Toyota has cars in all different parts of the world and the target customer for this brand are the hundreds and millions of people who have not yet benefitted from having a car, including those in emerging markets. For the Toyota brand we need to respond to the needs of a more versatile customer base. The way we look at designing for the Toyota brand is diversity and for the Lexus brand it’s targeted towards mature customers, so consistency.
I’ve heard you described as a spiritual guardian for the Lexus and Toyota brands. How would you describe yourself?
TF: I would not think of myself to that extent. However I am heading the design, and though I’m not the one originating the ideas. I have high calibre members working for me who come up with many, many ideas. I will make the judgment of which one to select, so I am like the filter.
Your approach at Toyota Design – and with Lexus in particular – has been to push through some very non-conformist designs. How do you help these brands reinvent themselves through design without alienating customers?
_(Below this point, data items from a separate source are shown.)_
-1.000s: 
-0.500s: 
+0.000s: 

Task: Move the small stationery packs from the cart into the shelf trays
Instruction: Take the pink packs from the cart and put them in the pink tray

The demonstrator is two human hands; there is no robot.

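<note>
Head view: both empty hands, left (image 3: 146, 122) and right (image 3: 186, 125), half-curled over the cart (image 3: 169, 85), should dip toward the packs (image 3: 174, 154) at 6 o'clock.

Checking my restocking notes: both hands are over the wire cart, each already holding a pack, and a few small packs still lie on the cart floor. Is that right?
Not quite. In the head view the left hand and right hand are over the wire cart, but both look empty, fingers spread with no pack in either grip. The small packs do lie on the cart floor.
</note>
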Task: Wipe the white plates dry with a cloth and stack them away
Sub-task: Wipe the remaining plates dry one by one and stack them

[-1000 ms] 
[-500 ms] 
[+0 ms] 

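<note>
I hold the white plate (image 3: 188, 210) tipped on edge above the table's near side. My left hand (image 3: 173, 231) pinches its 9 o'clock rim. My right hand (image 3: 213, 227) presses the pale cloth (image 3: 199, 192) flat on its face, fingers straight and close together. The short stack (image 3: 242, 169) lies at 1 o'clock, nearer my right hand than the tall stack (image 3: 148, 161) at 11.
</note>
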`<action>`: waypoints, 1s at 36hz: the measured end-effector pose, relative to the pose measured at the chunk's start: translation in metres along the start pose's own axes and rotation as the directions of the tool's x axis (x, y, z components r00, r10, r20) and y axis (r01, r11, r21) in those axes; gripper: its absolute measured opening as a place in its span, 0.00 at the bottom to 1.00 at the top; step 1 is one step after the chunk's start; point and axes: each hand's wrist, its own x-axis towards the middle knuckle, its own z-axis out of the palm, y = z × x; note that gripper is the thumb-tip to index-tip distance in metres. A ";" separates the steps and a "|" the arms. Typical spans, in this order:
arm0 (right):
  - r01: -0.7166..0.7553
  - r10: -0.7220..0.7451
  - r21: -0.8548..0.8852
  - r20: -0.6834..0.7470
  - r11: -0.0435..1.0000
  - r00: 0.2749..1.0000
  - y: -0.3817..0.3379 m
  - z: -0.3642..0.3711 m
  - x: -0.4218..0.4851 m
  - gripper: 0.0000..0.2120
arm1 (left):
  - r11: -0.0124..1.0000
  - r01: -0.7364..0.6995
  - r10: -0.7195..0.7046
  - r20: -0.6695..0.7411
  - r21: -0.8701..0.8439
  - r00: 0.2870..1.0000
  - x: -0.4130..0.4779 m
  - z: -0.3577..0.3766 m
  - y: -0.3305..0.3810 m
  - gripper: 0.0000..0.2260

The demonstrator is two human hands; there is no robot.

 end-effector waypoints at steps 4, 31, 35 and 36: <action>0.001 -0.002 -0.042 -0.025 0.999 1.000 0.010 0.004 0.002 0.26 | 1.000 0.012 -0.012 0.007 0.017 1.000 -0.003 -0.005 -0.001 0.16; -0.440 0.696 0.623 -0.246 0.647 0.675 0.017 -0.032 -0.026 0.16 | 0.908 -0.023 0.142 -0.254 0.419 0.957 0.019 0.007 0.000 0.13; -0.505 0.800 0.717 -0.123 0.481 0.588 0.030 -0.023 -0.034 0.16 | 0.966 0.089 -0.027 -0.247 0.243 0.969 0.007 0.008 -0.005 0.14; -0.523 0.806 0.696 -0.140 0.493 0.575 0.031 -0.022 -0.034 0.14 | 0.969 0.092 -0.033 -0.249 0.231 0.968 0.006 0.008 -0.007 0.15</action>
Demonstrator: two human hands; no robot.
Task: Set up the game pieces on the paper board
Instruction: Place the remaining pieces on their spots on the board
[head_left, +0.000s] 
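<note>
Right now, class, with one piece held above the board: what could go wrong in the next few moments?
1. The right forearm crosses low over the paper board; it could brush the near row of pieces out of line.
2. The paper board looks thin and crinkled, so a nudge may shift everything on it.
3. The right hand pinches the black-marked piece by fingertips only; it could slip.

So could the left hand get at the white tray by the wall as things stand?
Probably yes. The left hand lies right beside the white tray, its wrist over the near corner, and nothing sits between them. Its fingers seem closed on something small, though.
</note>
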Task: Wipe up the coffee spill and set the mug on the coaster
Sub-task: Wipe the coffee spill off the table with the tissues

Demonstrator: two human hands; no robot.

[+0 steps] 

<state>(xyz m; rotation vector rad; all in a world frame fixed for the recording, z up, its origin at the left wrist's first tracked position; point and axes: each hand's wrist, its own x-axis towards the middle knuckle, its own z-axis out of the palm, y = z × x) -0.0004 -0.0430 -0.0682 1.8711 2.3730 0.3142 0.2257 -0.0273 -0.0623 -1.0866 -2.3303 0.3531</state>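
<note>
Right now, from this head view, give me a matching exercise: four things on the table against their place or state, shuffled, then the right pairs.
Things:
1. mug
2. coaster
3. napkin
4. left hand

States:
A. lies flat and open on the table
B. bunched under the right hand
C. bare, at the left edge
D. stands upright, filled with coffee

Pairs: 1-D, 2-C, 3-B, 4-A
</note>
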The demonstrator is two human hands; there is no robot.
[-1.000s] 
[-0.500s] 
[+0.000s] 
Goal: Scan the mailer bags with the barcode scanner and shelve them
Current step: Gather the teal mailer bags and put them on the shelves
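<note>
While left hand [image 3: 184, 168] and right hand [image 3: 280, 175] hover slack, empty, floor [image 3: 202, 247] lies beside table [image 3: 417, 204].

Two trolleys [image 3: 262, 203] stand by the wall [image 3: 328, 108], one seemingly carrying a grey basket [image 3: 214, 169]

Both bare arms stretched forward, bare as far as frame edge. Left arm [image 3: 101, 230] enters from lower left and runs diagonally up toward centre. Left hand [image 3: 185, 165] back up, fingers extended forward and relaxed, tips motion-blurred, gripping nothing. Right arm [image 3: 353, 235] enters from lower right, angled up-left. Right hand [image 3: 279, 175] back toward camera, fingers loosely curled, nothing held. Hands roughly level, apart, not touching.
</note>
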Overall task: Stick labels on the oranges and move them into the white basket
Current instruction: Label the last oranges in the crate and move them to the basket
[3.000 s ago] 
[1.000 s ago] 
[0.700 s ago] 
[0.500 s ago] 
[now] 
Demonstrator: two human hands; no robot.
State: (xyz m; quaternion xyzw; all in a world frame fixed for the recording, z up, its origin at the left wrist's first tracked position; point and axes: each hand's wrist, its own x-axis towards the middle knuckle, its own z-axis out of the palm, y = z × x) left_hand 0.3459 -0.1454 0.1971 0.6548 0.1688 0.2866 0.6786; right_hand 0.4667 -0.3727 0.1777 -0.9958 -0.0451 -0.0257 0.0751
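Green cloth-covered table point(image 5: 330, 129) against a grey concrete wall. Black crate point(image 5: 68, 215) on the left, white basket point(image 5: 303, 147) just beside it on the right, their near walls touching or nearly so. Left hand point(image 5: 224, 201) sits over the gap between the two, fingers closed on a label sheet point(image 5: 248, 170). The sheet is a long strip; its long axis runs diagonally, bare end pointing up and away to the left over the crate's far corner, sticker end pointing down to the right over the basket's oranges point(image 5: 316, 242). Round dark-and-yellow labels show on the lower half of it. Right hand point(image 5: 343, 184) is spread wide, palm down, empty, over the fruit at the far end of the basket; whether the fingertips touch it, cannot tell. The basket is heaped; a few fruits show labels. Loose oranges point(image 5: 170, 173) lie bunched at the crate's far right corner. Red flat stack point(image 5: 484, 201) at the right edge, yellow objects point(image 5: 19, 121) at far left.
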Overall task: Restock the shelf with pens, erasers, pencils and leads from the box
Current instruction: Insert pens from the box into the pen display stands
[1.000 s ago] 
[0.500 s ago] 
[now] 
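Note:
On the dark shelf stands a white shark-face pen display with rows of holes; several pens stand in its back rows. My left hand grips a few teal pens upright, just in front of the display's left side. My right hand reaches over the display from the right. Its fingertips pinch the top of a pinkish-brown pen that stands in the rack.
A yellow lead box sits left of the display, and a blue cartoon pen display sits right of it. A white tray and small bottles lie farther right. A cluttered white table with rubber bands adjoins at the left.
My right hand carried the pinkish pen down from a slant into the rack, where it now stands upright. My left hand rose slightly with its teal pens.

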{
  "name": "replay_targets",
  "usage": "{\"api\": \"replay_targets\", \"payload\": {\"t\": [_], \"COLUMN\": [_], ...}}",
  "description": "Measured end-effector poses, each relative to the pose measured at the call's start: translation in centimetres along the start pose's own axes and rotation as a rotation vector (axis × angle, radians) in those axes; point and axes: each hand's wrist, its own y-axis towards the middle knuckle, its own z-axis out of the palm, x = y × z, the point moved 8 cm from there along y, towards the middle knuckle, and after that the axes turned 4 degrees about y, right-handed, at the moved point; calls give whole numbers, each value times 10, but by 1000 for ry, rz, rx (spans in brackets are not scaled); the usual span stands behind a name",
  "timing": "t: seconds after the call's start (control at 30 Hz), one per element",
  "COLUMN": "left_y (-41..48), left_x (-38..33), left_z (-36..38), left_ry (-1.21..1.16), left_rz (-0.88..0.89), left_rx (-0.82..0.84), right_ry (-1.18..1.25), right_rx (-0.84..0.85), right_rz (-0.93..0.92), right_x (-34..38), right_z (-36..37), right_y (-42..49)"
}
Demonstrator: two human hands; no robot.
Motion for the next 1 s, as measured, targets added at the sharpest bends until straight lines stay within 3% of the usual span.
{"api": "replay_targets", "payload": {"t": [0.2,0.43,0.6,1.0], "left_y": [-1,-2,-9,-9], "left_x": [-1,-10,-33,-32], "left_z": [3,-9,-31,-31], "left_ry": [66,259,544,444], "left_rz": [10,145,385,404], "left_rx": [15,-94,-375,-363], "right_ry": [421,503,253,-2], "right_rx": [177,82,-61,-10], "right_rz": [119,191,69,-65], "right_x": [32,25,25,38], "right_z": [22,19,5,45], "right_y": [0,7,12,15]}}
TF: Within the premium brands, there are the German three: Mercedes, BMW, and Audi. We have to consider how Lexus should position itself against the German three. So I think to myself – what would make Europeans buy Lexus?
If it were similar to the German three I wouldn’t buy Lexus if I were a German, I would buy [a product from] one of the German three. The only way I would choose to buy Lexus is if the brand had something that the German three didn’t have. So of course there are multiple aspects, hybrids for example. The new technology is important, but the design especially. It has to be something that is original and unique and has character, something that gives a raison d’etre for Lexus.
Toyota led for a long time in terms of hybrid technology, but everyone now seems to be catching up. Design is the key differentiator. For Lexus you came up with very bold identifiers – the spindle grille the separate DRLs for the headlamps. What’s the next step in elevating Lexus’s perception in the world, in Europe and in emerging markets?
TF: We will continue with the concept of the spindle grille. We have to surpass the customer’s expectations because what the customers expect is the ‘expected’ [as you can see in this diagram]. But if we decide on this ‘expected’ design theme when we come out with this product two years down the road and we will be way behind. We’re therefore not aiming for the expected because by the time [the car is revealed] it will be expected or even conservative. We have to aim for the unexpected.
When we decided on the design for the NX, which was over two years ago, there were three ideas that we looked at. The one we chose wasn’t the best idea at that point but we developed it. My selection criterion was that I wanted to go a different direction than the German three, so while it might not have been yet complete we still had time [to refine it], so I focused more on the originality aspect.
Against the wishes of some of your more conservative board members?
TF: Of course the other ideas scored higher, but if we produced a car along that line then we would have come up with a car that was quite similar to the German three. I intentionally rejected those ideas and chose the idea that was very similar to the original NX that you see. At the point of selection, which was over two years ago, if I had selected the lowest risk design at that time, two years later it would have become the highest risk item.
You clearly have a vision of where you’d like the design to go so. How heavy handed are you with choosing the direction when these designs are brought to the table?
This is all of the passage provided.